I rospi, privi di spirito di collaborazione, ogniqualvolta un mutamento di sguardo li rendeva edotti sui propositi bellicosi della Principessa, fuggivano…

Frammento n.2

…la Principessa aveva la nausea. Erano ore che si dedicava a esperimenti scientifici, sotto l’occhio vigile della nutrice. E non era stata fatica da poco. Si era infilata in tutti gli anfratti umidi che era riuscita a scovare. Si era rotolata nel fango con gioiosa trepidazione, cercando di non pensare a come si riduceva il vestito. Aveva baciato rospi di ogni dimensione e peso, mettendo fine a tutte le risorse del suo immaginario. Non c’era stato verso. I rospi restavano rospi.

“Insisti, figlia mia – la incitava la nutrice – la costanza viene sempre premiata”.

Una rospa che stazionava nel giardino, assaporando la corolla di un fiore, scuoteva la testa e meditava: “Danni di un’educazione sbagliata e di troppa televisione”.

Frammento n.3

…la Principessa lavorava di immaginario.

– E se dopo aver baciato un rospo, quello si trasforma e io scopro che non mi piace? – La inseguiva il pensiero molesto e la turbava.

La solita rospa, a cui peraltro il timore sembrava fondato, mimetizzata sotto una foglia commentava tra sé e sé : “Se ancora non ha imparato che le vendite a saldo non si provano né si riportano indietro, non c’è speranza”…

Frammento n.4

…la Principessa era perplessa. Guardava crescere nel giardino la popolazione dei rospi. Senza che ci fosse stata la pioggia. E la straniva, osservandoli, un dettaglio mai prima notato.
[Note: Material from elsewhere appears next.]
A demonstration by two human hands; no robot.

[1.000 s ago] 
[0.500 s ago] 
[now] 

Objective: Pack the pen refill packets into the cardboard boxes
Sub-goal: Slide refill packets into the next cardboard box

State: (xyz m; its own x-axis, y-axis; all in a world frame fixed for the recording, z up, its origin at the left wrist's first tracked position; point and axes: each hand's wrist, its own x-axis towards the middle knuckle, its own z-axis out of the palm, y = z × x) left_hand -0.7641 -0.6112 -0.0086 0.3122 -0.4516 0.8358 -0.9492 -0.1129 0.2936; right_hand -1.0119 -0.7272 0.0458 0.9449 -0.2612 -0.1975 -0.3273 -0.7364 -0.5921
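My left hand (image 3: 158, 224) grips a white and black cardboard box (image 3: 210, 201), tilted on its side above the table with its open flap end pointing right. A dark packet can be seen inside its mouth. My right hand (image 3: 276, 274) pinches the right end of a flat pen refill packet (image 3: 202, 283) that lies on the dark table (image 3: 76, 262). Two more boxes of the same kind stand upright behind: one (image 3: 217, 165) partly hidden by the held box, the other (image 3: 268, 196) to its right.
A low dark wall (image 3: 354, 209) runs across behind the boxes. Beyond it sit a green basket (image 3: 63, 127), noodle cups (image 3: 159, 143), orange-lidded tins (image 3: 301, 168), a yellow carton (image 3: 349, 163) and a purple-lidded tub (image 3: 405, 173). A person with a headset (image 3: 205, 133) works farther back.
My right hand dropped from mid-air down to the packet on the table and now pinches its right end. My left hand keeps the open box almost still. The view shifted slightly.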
Stavano lì, acquattati sulle zampe sottili che sembravano schiacciate dal corpo. Con lo sguardo vacuo. Ma mutava loro la bocca un’attitudine anomala, come un’increspatura che spingeva in fuori la linea labiale, e il muso si incavava risucchiato all’interno. Pareva chiedessero con insistenza qualcosa.

“Questi rospi sono equivoci.” esclamò la Principessa.

“No – rispose calma la nutrice – è solo che a forza di sentir raccontare favole si sono montate la testa.”

Frammento n.5

…la Principessa si dedicava al suo sport preferito e insidiava rospi nel giardino. Non indiscriminatamente. Valutava, meditava, sceglieva, con un’espressione seria e concentrata e poi, con mossa decisa, tentava l’esperimento.

I risultati non sembravano grandiosi. Nel giardino si diffondeva una progressiva sindrome da bacio che lasciava una miriade di rospi sconvolti e strapazzati, ma sempre rospi.

La rospa osservava con la sua solita aria indolente la scena ed era indecisa se evitare come la peste la traiettoria dei baci principeschi o intercettarla per porre fine all’inconsulta faccenda. Alla fine si era decisa a lanciarsi nell’agone e si era piazzata in bella vista sul sentiero.

La Principessa, nella sua metodica, organizzata caccia se l’era ritrovata di fronte come su un piatto d’argento. E “Misericordia – aveva esclamato – questo rospo non si trasforma neanche con un’operazione di plastica”. Ed era passata oltre.

Alla rospa era venuto un attacco di ulcera.

Frammento n.6

…la Principessa piombò nel giardino con fredda determinazione, agguantò il primo rospo di passaggio e, dopo un attimo di esitazione, dovuto non alla carenza di coraggio ma, unicamente all’ignoranza della superficie anatomica adeguata alla bisogna, gli schioccò un bacio su quella che pensava fosse una bocca, pensando: “Speriamo di averla combinata giusta!”.

E si ritrovò a fissare un’immagine che le sembrava del tutto familiare.

“Devo aver fatto qualche errore,” si disse.

“Gli errori sono il sale della terra – le rispose una voce inequivocabilmente femminile – e l’esperienza è la madre della scienza!”